TASK INSTRUCTIONS:
Please return the lines below verbatim, beginning at the one that has "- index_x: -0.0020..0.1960" and stopping after the one that has "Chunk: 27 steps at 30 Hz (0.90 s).", and add no other lines.

[Start of section]

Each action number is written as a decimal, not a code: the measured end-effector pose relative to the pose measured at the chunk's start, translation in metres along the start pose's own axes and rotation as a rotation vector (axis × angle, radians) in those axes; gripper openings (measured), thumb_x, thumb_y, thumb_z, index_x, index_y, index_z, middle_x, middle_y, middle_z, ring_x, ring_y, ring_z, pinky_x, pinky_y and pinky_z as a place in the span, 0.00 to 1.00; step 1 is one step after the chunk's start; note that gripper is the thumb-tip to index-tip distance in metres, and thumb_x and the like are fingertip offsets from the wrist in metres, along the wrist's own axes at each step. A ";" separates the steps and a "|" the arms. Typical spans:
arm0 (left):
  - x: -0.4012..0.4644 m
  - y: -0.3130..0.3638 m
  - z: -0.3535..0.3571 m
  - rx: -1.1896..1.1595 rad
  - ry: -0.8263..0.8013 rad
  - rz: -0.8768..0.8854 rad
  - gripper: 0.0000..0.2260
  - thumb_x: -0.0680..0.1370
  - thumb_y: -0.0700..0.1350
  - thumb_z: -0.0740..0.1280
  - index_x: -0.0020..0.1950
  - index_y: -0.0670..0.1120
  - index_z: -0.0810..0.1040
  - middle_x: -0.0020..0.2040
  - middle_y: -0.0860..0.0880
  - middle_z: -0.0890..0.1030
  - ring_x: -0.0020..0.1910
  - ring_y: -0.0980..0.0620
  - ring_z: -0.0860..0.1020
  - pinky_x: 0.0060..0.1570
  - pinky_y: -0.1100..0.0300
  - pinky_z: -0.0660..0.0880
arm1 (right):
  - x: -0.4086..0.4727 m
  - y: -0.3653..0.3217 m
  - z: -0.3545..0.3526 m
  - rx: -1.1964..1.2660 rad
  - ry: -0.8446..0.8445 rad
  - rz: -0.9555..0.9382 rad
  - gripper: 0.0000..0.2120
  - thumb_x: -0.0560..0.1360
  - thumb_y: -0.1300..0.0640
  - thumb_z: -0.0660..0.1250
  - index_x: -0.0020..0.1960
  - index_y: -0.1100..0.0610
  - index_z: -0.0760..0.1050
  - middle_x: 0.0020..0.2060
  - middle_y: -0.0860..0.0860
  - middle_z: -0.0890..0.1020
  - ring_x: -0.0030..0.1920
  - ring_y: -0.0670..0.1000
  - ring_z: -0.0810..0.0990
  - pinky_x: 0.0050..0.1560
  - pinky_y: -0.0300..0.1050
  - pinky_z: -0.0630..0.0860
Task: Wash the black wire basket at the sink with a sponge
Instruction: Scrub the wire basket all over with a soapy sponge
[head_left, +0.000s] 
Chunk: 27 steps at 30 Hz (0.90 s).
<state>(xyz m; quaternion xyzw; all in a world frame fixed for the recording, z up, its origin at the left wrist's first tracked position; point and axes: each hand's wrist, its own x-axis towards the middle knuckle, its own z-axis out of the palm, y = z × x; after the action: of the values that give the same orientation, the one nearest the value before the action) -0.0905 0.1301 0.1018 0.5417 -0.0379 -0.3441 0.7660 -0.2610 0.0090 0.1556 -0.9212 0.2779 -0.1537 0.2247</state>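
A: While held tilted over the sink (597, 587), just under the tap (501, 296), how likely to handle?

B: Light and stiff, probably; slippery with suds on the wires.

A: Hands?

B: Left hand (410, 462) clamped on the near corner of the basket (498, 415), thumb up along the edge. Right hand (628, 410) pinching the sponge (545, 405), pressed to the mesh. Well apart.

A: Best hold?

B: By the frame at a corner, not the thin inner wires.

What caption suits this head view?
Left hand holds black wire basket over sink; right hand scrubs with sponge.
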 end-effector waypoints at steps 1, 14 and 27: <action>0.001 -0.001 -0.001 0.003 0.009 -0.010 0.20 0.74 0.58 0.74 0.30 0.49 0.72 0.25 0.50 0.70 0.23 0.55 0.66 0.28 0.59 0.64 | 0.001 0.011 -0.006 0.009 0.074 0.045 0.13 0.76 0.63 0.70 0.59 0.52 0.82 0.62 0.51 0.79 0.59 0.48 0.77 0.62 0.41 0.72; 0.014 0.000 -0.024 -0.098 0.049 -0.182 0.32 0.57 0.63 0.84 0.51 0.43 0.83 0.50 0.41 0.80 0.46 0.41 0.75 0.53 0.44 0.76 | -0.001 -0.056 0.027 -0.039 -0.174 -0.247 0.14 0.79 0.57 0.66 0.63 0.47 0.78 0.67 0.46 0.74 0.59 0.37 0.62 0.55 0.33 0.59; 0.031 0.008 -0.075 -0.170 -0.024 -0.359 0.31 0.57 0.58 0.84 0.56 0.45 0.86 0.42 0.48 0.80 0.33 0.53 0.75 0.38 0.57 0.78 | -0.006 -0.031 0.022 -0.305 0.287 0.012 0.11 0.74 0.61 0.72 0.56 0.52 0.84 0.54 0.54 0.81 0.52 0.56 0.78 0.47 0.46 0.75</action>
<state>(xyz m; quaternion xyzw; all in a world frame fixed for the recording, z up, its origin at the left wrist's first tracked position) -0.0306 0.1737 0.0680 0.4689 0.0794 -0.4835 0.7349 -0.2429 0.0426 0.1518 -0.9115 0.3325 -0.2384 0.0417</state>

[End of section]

THE ANSWER:
  - index_x: -0.0020..0.1960
  - index_y: -0.1100..0.0610
  - index_z: -0.0760..0.1050
  - middle_x: 0.0020..0.2060
  - middle_y: -0.0860..0.0860
  - middle_z: -0.0890..0.1020
  - ring_x: -0.0030..0.1920
  - ring_y: -0.0670..0.1000
  - ring_z: -0.0810..0.0990
  - pinky_x: 0.0050..0.1560
  - pinky_y: -0.0300..0.1050
  - pinky_z: -0.0630..0.0860
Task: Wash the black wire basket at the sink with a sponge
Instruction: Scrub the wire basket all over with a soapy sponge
[head_left, +0.000s] 
Chunk: 27 steps at 30 Hz (0.90 s).

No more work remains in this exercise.